All of the data that follows is to be written out exactly, with images excluded.

Data:
......
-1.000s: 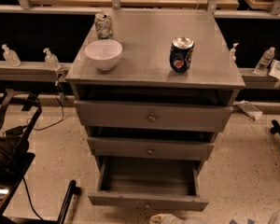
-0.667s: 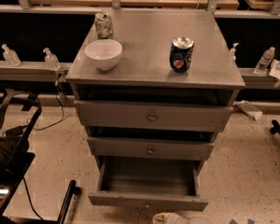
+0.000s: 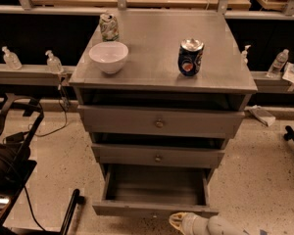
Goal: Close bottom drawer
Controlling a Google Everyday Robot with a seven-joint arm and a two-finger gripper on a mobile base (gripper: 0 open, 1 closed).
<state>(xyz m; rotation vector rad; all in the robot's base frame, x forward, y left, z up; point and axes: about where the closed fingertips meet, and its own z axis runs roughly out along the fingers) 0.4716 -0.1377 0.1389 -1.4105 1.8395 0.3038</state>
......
Final answer:
-1.000s: 
-0.667s: 
+0.000s: 
Goal: Close bottom drawer
Controlling a Google Everyday Robot with a seven-joint arm and a two-finger gripper on a mobile base (gripper: 0 open, 1 closed).
<state>(xyz m; rotation vector rad; all in the robot's base frame, x forward, y left, z up; point and axes: about where the closed fingertips meet, and its own z axis runs roughly out along the fingers) 0.4716 -0.1377 0.1389 -1.4105 1.8395 0.3038</state>

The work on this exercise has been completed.